While there are several recent books on this emerging field, Veterinary Forensic Medicine and Forensic Sciences sets the bar, covering all relevant aspects in a succinct, easy-to-read, comprehensive format designed to be taught in a single-semester course. Intended to be the premier textbook on veterinary forensic sciences, the book covers the application of veterinary forensic medicine to cases, including the medical perspective as well as law enforcement response, crime scene management, and evidence recovery issues.
Coverage includes the scientific and legal principles for veterinary forensic evidence. This clearly delineates it from veterinary-only practices, since the forensic aspects present additional challenges that include evidence recovery and preservation, report writing, and maintaining an evidentiary chain of custody, all the way through expert witness testimony. Some emerging topics that are covered include DNA and genetic evidence, entomological evidence in support of veterinary forensics, animal fighting, situational deaths, including poisonings, domestic violence, and cruelty, sharp and blunt force trauma, gunshot and wound ballistics, sexual assault, nonhuman odontology and osteology, and more.
Features
Details a process for forensic science case management for humane law enforcement agencies
Presents multiple chapters on specific types of trauma analysis in animals
Provides developments on current trends in forensic entomology as applied to wildlife crime and minimum postmortem interval determinations
Explores national and international considerations in combating organized animal fighting
Offers DNA applications for wildlife crime and environmental monitoring
Outlines current animal and environmental forensic toxicology legal casework
This text offers a straightforward presentation of current practices and includes several real-world case examples throughout to illustrate concepts. Fully illustrated with more than 280 full-color images, Veterinary Forensic Medicine and Forensic Sciences provides the latest in advances and up-to-date field techniques, applicable for student instruction in the classroom and beyond.
Table of Contents
Chapter 1. Animal Crime Scene Investigation
Chapter 2. Humane Law Enforcement: From Initial Report to Final Appeal
Chapter 3. Animal Genetic Evidence and DNA Analysis
Chapter 4. Forensic Entomology
Chapter 5. Animal Bitemarks: Evidence and Application
Chapter 6. Animal Sexual Assault
Chapter 7. Blunt Force Trauma
Chapter 8. Sharp Force Trauma.
Chapter 9. Gunshot Wounds and Wound Ballistics
Chapter 10. Non-Human Forensic Osteology.

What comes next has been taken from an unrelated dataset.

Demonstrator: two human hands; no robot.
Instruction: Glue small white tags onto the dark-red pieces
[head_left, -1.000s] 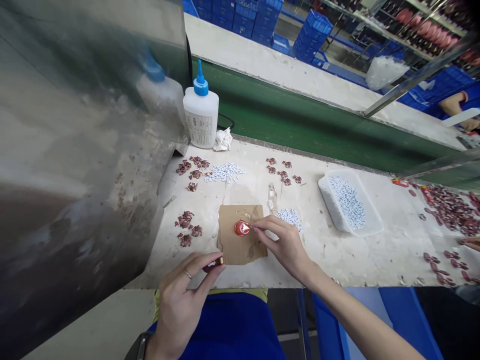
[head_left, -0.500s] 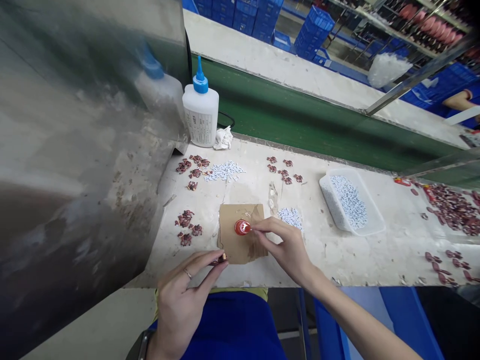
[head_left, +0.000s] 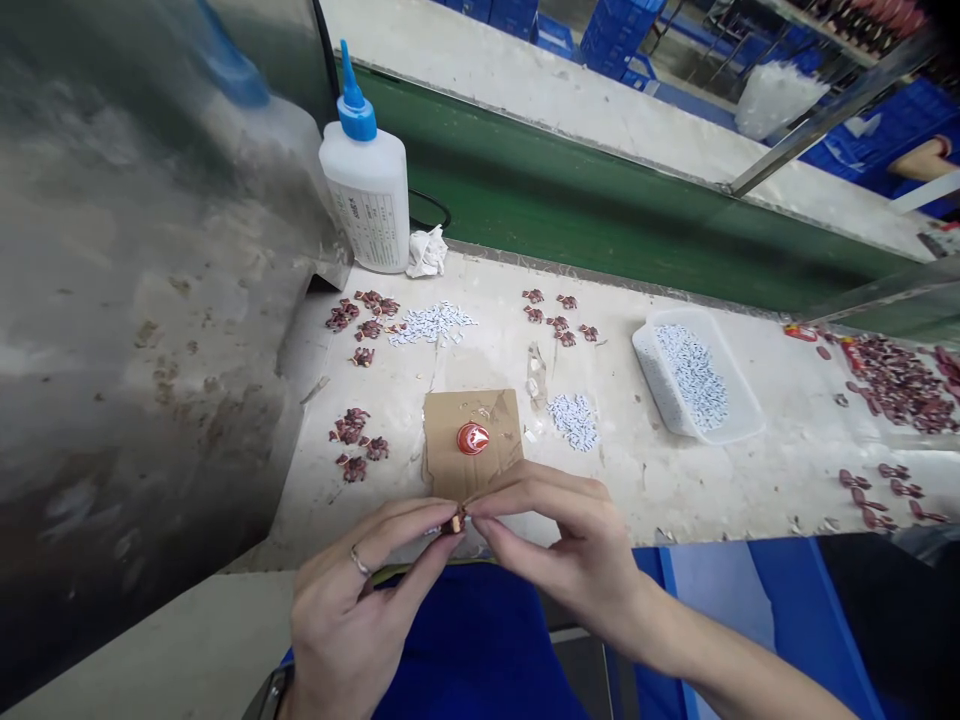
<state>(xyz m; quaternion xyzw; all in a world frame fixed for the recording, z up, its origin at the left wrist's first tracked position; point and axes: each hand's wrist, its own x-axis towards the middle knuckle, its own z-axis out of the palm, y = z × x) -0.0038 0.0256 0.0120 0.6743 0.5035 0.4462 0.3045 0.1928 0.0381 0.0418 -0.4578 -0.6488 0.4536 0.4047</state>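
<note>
My left hand [head_left: 367, 590] pinches a small dark brown moulded part [head_left: 453, 523] with a pale orange patch, just over the table's near edge. Thumb and forefinger of my right hand [head_left: 562, 540] are closed at the part's right side; whatever is between those fingertips is too small to make out. Just beyond both hands lies a cardboard piece [head_left: 439, 420], and on it sits a small round red dish or cap [head_left: 472, 438] with a shiny surface. To its right is a pile of tiny white-and-blue pieces [head_left: 574, 421].
A white glue bottle [head_left: 371, 200] with a blue nozzle stands at the back left, beside crumpled tissue [head_left: 427, 252]. Brown parts [head_left: 351, 425] lie in groups. A plastic tub [head_left: 739, 410] holds more tiny pieces. A metal panel [head_left: 150, 350] blocks the left side.
My right hand has moved from the red dish down and left to the brown part in my left hand. The view has shifted slightly.
</note>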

Chapter 11. Environmental and Situational Deaths (Chemical, Thermal, Drownings)
Chapter 12. The Forensic Application of Animal Behavior Analysis
Chapter 13. Animal Fighting
Chapter 14. Animal Poisonings
Chapter 15. Domestic Violence and Animal Abuse
Jason H. Byrd, PhD, D-ABFE, is a board certified forensic entomologist and diplomate of the American Board of Forensic Entomology. He is the current vice president of the American Board of Forensic Entomology, and the current president of the North American Forensic Entomology Association. Dr. Byrd is a bureau chief with the Florida Division of Agriculture and Consumer Services, and he serves as the associate director of the William R. Maples Center for Forensic Medicine, University of Florida College of Medicine. At the University of Florida, he instructs courses in forensic science at the University of Florida’s nationally recognized Hume Honors College. He is also a faculty member of the Virginia Institute of Forensic Science and Medicine. Outside of academics Dr. Byrd serves as an administrative officer within the National Disaster Medical System, Disaster Mortuary Operational Response Team, Region IV. He also serves as the logistics chief for the Florida Emergency Mortuary Operations Response System. Dr. Byrd is a fellow of the American Academy of Forensic Sciences.

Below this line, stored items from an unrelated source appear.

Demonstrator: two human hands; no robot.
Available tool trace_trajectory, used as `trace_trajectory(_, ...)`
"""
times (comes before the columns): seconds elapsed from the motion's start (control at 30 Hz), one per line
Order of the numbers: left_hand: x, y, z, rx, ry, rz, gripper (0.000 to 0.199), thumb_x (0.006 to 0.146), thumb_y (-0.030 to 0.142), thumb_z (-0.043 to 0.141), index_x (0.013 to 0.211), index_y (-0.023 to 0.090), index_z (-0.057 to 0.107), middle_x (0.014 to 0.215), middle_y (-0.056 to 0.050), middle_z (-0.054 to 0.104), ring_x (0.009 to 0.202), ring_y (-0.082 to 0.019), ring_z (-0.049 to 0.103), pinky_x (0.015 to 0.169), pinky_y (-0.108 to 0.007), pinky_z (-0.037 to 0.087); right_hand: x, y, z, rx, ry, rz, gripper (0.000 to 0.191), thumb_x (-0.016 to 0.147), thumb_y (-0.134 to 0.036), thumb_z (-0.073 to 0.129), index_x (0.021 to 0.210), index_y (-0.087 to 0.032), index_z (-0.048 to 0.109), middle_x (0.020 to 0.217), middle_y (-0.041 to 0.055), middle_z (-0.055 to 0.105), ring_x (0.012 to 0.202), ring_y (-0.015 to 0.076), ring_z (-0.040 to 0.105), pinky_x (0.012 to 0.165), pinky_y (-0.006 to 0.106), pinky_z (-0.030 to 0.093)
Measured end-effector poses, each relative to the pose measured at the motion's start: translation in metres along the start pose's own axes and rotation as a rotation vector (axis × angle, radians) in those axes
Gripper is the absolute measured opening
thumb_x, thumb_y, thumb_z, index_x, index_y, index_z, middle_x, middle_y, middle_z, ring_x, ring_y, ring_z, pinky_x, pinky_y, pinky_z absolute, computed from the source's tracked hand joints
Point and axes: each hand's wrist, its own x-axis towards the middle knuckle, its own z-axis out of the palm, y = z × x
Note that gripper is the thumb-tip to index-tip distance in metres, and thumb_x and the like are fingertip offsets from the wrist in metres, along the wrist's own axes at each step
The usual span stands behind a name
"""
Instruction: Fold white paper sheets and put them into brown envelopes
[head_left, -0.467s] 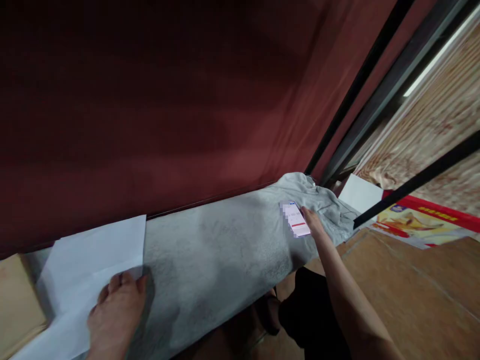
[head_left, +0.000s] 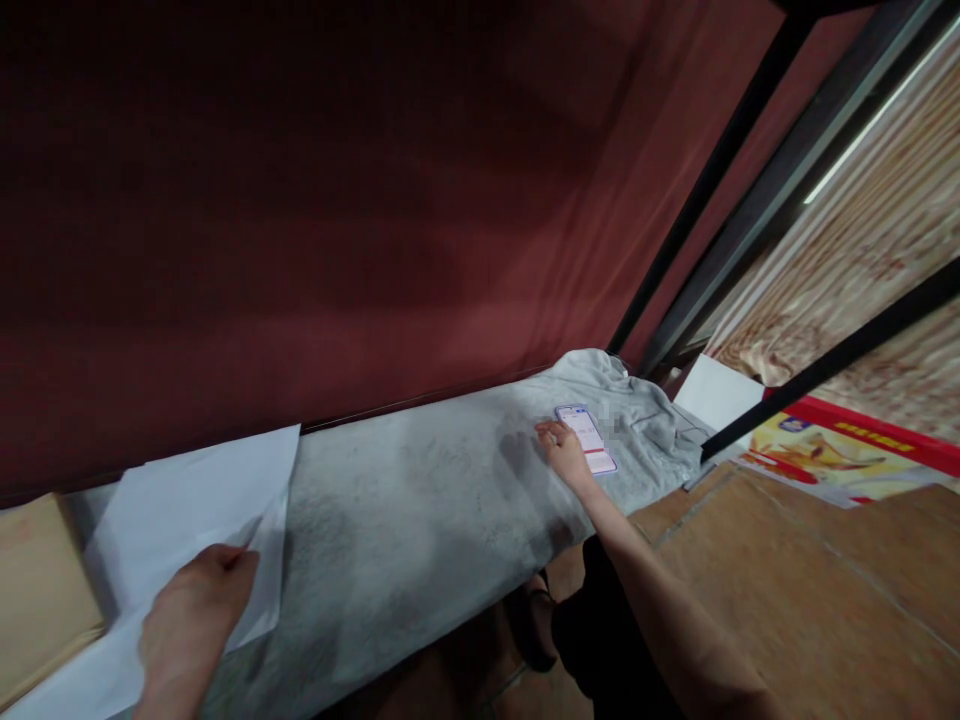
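Observation:
White paper (head_left: 202, 480) lies in sheets at the left end of a grey cloth-covered bench (head_left: 405, 510). My left hand (head_left: 196, 615) is closed with thumb and fingers pinching a sheet, which creases by the fingertips. Farther right, a phone (head_left: 592, 435) rests face up on the cloth with its screen lit. My right hand (head_left: 566, 455) is over the phone's lower left side, its fingers apart and reaching past the left edge onto the cloth. Nothing is gripped in it.
A tan cardboard-like block (head_left: 45, 600) sits on the far left. Behind the bench rises a dark red panel (head_left: 375, 260). Black metal bars (head_left: 705, 190) frame the right end, near bunched cloth (head_left: 637, 400) and a red and yellow printed box (head_left: 832, 450) on the tiled floor.
My left hand has gone from resting spread on the paper to pinching a sheet. My right hand has moved left, from the phone's right edge across to its left side.

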Motion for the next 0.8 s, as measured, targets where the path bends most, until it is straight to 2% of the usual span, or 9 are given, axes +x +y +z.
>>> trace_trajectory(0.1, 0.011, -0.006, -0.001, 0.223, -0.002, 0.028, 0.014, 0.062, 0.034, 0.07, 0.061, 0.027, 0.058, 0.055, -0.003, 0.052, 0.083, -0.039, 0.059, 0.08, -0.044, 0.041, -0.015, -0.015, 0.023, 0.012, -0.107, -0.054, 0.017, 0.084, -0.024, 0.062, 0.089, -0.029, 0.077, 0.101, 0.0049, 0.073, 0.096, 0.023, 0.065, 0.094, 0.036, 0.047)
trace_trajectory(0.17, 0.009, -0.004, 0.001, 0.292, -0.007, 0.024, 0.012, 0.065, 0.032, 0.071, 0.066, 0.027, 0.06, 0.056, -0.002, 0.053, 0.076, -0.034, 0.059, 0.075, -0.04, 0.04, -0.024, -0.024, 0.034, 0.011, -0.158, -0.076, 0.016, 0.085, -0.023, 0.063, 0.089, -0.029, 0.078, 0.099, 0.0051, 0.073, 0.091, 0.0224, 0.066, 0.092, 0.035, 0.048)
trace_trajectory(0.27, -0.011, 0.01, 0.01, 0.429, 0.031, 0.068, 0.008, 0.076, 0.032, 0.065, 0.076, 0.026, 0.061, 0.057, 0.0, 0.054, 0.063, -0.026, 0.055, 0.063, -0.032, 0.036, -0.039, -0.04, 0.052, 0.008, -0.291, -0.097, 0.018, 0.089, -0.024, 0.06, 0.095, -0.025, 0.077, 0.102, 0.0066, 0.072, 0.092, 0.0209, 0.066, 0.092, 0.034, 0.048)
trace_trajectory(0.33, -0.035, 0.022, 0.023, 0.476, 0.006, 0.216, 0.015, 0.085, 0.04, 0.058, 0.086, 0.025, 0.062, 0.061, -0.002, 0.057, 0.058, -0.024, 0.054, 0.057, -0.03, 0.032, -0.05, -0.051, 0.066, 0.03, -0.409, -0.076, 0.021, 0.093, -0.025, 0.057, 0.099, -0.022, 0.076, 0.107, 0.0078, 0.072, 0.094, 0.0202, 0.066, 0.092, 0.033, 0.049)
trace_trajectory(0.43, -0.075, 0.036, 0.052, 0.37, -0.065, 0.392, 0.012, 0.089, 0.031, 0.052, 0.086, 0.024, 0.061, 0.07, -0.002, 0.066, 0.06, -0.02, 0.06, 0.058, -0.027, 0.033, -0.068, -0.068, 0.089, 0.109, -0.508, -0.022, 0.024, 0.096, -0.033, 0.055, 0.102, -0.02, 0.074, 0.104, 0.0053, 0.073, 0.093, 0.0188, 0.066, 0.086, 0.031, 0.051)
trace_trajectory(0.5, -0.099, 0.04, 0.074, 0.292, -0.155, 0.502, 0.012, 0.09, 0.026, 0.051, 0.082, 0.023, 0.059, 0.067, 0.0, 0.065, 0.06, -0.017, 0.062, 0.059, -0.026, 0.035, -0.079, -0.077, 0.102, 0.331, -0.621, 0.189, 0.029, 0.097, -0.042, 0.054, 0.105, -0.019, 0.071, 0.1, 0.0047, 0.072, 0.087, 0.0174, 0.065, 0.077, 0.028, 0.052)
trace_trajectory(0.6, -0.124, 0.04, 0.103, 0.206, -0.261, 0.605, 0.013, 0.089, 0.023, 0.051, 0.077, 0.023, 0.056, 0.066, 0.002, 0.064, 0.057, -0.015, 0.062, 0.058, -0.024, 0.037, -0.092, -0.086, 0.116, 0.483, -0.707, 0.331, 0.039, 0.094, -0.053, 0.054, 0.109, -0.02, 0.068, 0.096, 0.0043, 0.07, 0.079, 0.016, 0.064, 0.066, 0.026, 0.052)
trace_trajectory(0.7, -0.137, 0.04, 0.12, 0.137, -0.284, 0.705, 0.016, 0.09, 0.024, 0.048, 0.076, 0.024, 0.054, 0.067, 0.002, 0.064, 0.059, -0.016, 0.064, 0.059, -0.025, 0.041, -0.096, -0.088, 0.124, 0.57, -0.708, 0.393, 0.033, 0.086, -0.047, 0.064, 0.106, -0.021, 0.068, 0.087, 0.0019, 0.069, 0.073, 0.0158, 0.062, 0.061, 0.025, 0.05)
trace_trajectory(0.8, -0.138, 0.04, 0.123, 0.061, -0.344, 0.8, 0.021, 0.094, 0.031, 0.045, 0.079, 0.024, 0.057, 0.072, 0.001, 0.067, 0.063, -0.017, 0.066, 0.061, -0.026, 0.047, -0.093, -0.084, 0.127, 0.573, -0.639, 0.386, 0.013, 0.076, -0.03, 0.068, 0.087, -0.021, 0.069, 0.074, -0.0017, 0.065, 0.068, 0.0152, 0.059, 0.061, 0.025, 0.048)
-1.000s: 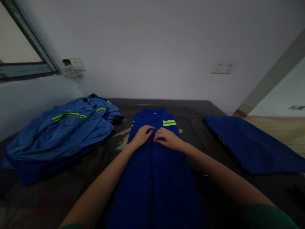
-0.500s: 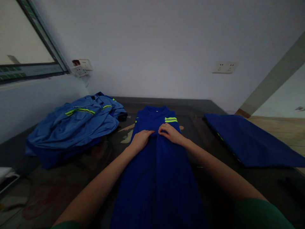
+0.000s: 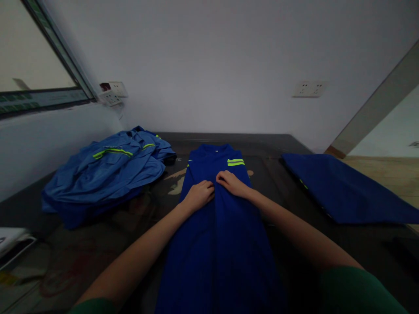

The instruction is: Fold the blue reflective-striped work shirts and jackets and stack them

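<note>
A dark blue work jacket (image 3: 235, 235) lies lengthwise on the table in front of me, its collar at the far end and its sides drawn in to a narrow strip. Yellow-green reflective stripes cross its chest. Both my hands are at its centre front seam, below the stripes. My left hand (image 3: 200, 194), fingers curled, grips the cloth just left of the seam. On the other side, my right hand (image 3: 231, 182) pinches the cloth between thumb and fingers. The fingertips are close together but apart. The cloth's near end runs out of view.
A rumpled pile of lighter blue garments (image 3: 111, 170) lies on the left of the dark table (image 3: 268, 141). A folded blue garment (image 3: 347, 187) rests at the right edge. At the lower left is a white device (image 3: 15, 242). Wall sockets (image 3: 309, 89) sit above the table.
My left hand's fingers have curled in from a straighter pose, close to the seam. My right hand has shifted slightly left. The jacket lies nearly the same.
</note>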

Patricia Norris, DVM, is director of the Veterinary Division Animal Welfare Section of the NC Department of Agriculture and Consumer Services in North Carolina. She was previously the staff veterinarian for the Doña Ana County Sheriff’s Office, the only position of its kind in the country. She provided veterinary forensic services for their cases of animal cruelty and animal crime, and was commonly asked to assist other law enforcement agencies throughout New Mexico. She has served as veterinarian for the New Mexico Animal Sheltering Board since its inception in 2007 and was a member of the DASO Mounted Patrol Horseback Search and Rescue team. Dr. Norris was in private veterinary practice for 25 years in Virginia, North Carolina, and New Mexico. She served as veterinarian at the Duke University Primate Center to provide care for their colony of endangered lemurs. She also served as veterinarian for the Pitt County Board of Health and on the County Animal Response Teams for Pitt and Madison counties.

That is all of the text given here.